§ What is required
Count all lines holding "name" in the data below and say the number, nothing more.

- - -

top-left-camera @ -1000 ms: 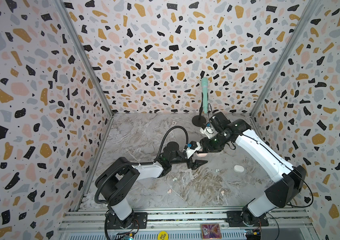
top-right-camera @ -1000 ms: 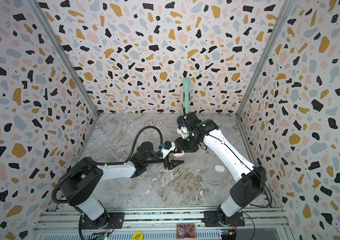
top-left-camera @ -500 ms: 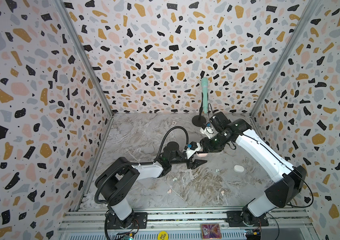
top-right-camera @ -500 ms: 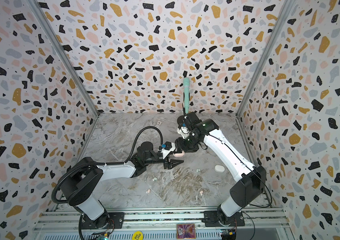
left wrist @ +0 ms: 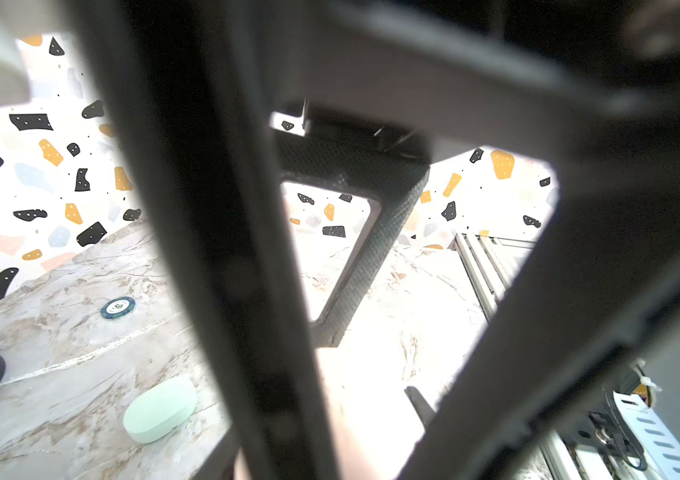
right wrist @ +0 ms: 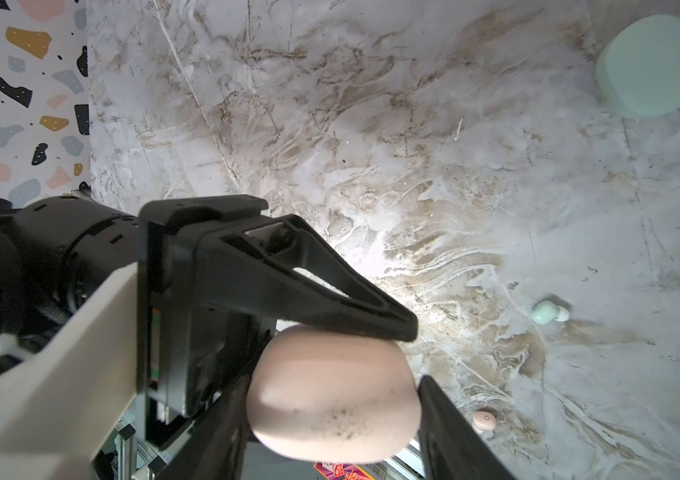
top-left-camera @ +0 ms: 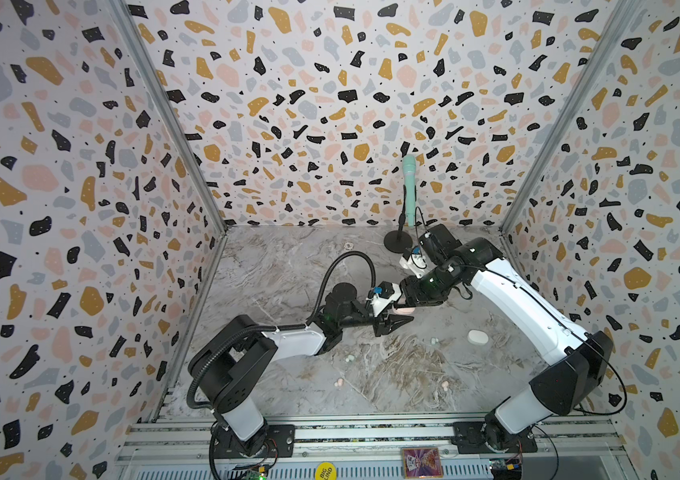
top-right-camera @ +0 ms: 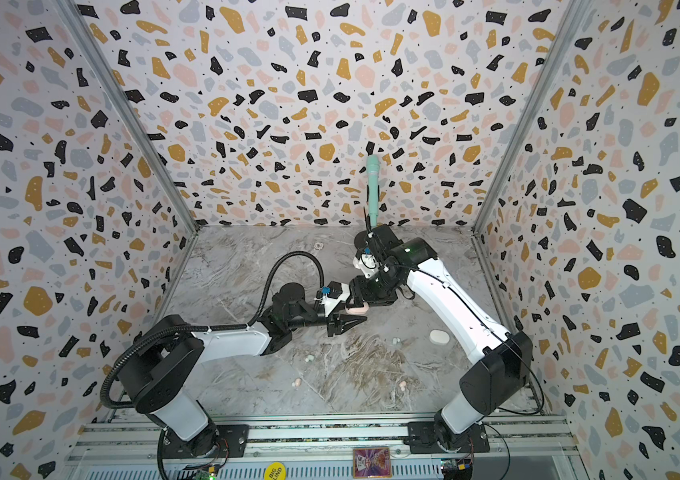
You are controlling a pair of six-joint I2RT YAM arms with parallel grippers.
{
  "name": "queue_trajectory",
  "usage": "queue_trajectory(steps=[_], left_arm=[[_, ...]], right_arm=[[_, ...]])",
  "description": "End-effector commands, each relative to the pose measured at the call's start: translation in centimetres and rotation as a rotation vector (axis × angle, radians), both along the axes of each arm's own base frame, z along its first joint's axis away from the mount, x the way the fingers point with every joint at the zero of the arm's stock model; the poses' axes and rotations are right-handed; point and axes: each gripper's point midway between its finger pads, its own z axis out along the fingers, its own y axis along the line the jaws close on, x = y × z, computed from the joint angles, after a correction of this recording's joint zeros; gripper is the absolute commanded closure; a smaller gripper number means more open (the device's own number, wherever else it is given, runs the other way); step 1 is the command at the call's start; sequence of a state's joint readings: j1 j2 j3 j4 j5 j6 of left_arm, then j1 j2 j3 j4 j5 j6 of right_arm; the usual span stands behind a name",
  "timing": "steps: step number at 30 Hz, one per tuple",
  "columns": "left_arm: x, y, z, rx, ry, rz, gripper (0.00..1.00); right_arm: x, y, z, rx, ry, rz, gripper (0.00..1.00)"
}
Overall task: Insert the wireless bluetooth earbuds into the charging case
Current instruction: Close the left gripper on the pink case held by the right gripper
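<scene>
Pink charging case (right wrist: 330,399) sits pinched between the fingers of the right gripper (right wrist: 344,368), over the middle of the marble table (top-left-camera: 288,270). The left gripper (top-left-camera: 409,319) comes in from 9 o'clock, its fingers narrowed almost to a point at the case's edge; whether they pinch anything I cannot tell. Loose on the table, reckoned from the case: a mint earbud (top-left-camera: 434,341) near 4 o'clock, a white earbud pair (top-left-camera: 348,358) at 8, one pink earbud (top-left-camera: 339,381) at 7, another pink earbud (top-left-camera: 445,385) at 5. A white case (top-left-camera: 478,337) lies farther out at 4 o'clock.
</scene>
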State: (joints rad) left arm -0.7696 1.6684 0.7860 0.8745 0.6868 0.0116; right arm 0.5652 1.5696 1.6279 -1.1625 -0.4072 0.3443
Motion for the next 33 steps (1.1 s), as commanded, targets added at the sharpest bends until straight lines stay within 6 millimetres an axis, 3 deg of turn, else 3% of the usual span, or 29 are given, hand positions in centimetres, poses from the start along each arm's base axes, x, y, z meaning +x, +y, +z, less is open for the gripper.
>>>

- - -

§ Response to this task
2